3.1.3. Les mesures in vivo
3.1.3.1. La composition corporelle
La masse et la composition corporelle ont été évaluées à T0, T1 et T2. Les masses maigres et les masses grasses ont été déterminées par résonance magnétique quantitative (EchoMRI™, Echo Medical Systems, Houston, Texas, Etats-Unis). Les mesures d’une durée approximative de 90 secondes par passage n’ont pas nécessité de sédation ou d'anesthésie, et n'ont pas exposé les animaux à des radiations ou procédures invasives.

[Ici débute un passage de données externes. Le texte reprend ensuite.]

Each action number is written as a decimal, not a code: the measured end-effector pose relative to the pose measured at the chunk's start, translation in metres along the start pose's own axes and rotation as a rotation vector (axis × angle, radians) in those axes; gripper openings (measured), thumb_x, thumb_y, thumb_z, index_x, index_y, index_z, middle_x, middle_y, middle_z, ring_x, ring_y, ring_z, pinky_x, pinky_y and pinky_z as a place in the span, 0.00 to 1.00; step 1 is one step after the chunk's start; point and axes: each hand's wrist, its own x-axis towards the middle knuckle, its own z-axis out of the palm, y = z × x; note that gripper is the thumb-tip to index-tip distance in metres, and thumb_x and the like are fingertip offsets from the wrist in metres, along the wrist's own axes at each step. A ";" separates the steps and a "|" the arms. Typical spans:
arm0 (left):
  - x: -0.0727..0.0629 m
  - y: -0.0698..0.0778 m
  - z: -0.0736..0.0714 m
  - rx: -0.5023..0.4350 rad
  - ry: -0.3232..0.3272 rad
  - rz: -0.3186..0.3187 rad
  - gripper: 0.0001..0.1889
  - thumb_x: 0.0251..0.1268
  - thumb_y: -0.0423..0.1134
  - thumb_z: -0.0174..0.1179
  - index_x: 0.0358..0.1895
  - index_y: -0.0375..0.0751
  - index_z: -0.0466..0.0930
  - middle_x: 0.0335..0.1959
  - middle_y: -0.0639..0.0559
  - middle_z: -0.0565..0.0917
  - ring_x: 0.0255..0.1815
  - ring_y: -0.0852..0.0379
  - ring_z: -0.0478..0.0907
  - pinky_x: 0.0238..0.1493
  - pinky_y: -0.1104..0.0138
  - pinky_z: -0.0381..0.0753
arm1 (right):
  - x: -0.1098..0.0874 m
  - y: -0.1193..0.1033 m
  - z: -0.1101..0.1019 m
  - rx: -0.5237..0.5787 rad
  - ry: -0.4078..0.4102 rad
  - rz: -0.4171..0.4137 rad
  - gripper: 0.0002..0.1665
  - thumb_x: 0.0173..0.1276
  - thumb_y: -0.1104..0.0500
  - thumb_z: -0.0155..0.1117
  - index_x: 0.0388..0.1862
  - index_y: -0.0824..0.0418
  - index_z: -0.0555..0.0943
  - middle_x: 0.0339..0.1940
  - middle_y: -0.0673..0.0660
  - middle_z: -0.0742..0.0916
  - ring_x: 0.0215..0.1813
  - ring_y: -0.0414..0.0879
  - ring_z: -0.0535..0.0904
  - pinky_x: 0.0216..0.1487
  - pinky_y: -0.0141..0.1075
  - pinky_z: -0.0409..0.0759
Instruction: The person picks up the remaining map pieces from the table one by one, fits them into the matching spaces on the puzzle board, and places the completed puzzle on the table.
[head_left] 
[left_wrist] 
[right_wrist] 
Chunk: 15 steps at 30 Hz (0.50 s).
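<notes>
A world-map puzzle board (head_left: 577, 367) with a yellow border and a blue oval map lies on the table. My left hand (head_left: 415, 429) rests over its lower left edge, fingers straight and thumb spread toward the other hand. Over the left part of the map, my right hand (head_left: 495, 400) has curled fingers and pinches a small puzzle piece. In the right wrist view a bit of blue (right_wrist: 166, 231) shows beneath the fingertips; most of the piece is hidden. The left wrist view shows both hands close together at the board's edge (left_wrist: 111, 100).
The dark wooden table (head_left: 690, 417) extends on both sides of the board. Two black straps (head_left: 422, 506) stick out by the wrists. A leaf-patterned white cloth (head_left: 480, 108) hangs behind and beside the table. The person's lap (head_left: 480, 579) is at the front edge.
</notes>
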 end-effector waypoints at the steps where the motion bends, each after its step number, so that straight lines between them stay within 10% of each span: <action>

3.1.3.2. La dépense énergétique
À T0 et à T2 (24h après la dernière séance d'exercice et simultanément pour le groupe CTRL), les animaux ont été placés en cage calorimétrique individuelle (PhenoMaster/LabMaster, TSE Systems, Bad Homburg, Allemagne). Les conditions similaires de contrôle de la température, de cycle jour/nuit inverse, d’accès libre à l’eau et à la nourriture ont été maintenues pendant une période de 48h afin de déterminer le métabolisme de base et la dépense énergétique totale des animaux (kJ·jour-1). La V̇O2 et la V̇CO2 mesurées ont permis le calcul du QR (V̇CO2/ V̇O2). Les apports alimentaires (g·jour-1) et en eau (ml·jour-1) ont été obtenus à partir des variations de masse et de volume des rations mises à disposition. L'activité motrice spontanée (m·jour-1) a été évaluée grâce à la détection des mouvements par des capteurs infrarouges.
Page | 52
3.1.4. Le sacrifice et les prélèvements
50 minutes avant leur sacrifice, les animaux à jeun ont reçu une injection sous-cutanée d'un isotope stable de valine à raison de 300 μM pour 100 g de poids corporel (L- [1-13C] valine, Eurisotop Saint-Aubin, France). La surcharge en valine du pool précurseur d’acides aminés permet d’étudier l'impact de l'entraînement physique sur la synthèse des protéines musculaires. À l’issue du temps d’incorporation, les rats ont été anesthésiés par inhalation d'isoflurane à 3 % à un débit d’O2 de 1 L·min−1 dans une boîte d'induction. Ils ont ensuite été maintenus sous anesthésie à l'aide d'un masque facial (1,5 % d'isoflurane, 1 L·min−1 d’O2) pendant que l’exsanguination au niveau de l'aorte abdominale été réalisée. Les muscles Vastus Intermedius des deux membres inférieurs ont été prélevés et coupés en fragments de 50 mg. Un fragment a été immédiatement placé dans une solution de conservation pour des mesures d’oxygraphie sur tissu frais. Les autres portions ont été immédiatement congelées à -80°C pour des analyses ultérieures d’activités enzymatiques et d’ARN. Les fémurs ont également été prélevés rapidement après l'arrêt cardiorespiratoire de l'animal, nettoyés des tissus adjacents et conservés à +4°C dans une solution saline standard (9 g de NaCl·L-1) jusqu'à leur analyse.